**Problem to solve:** Once the line containing "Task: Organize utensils" has been printed, stop; print every line before it exactly, starting at the top of the material below.

**Given data:**
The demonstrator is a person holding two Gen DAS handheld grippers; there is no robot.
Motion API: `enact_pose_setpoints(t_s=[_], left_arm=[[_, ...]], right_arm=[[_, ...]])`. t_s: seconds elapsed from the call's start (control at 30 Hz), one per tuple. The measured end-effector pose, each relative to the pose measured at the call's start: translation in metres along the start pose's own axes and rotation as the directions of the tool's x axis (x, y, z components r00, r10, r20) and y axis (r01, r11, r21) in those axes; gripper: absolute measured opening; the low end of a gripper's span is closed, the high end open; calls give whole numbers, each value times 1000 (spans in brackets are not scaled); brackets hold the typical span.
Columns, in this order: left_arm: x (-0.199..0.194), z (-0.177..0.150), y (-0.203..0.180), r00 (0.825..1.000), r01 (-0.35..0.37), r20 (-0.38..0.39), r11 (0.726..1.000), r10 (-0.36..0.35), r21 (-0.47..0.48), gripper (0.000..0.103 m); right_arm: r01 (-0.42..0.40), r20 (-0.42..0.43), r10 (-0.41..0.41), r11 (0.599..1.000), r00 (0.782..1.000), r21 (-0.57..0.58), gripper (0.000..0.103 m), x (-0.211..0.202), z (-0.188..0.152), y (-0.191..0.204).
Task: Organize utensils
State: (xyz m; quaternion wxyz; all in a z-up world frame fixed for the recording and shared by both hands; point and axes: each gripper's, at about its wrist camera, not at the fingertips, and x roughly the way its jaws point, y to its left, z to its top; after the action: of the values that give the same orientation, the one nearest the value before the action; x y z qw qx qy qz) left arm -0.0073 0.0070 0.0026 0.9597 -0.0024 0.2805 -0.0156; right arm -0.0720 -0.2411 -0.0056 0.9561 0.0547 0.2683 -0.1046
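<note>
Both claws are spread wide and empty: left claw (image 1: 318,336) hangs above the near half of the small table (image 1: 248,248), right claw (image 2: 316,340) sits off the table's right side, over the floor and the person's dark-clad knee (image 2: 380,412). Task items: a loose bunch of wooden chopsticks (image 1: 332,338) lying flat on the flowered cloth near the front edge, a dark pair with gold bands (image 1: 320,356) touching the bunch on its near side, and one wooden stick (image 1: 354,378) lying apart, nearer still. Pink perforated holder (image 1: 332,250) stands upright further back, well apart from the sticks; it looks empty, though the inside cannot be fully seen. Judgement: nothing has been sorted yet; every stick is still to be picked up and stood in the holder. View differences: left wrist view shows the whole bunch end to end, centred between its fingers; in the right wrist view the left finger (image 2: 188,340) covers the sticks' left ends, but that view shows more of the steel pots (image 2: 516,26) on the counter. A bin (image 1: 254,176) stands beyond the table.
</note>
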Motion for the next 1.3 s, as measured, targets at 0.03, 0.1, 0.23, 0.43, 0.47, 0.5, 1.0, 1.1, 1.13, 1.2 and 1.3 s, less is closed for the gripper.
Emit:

**Exercise answer:**
The demonstrator is a person holding two Gen DAS handheld grippers; there is no robot.
Motion API: `enact_pose_setpoints(t_s=[_], left_arm=[[_, ...]], right_arm=[[_, ...]])`. t_s: seconds elapsed from the call's start (control at 30 Hz), one per tuple. The measured end-effector pose, each relative to the pose measured at the call's start: translation in metres along the start pose's own axes and rotation as the directions of the tool's x axis (x, y, z components r00, r10, r20) and y axis (r01, r11, r21) in those axes; gripper: absolute measured opening; the low end of a gripper's span is closed, the high end open; calls give whole numbers, each value times 1000 (spans in brackets are not scaled); brackets hold the typical span.
Columns, in this order: left_arm: x (-0.199..0.194), z (-0.177..0.150), y (-0.203..0.180), r00 (0.825..1.000), r01 (-0.35..0.37), r20 (-0.38..0.39), r11 (0.726..1.000), r10 (-0.36..0.35), r21 (-0.47..0.48), gripper (0.000..0.103 m); right_arm: r01 (-0.42..0.40), r20 (-0.42..0.43), r10 (-0.41..0.41), r11 (0.599..1.000), r00 (0.782..1.000), r21 (-0.57..0.58), gripper (0.000..0.103 m), x (-0.211..0.202), z (-0.188..0.152), y (-0.191..0.204).
Task: Organize utensils

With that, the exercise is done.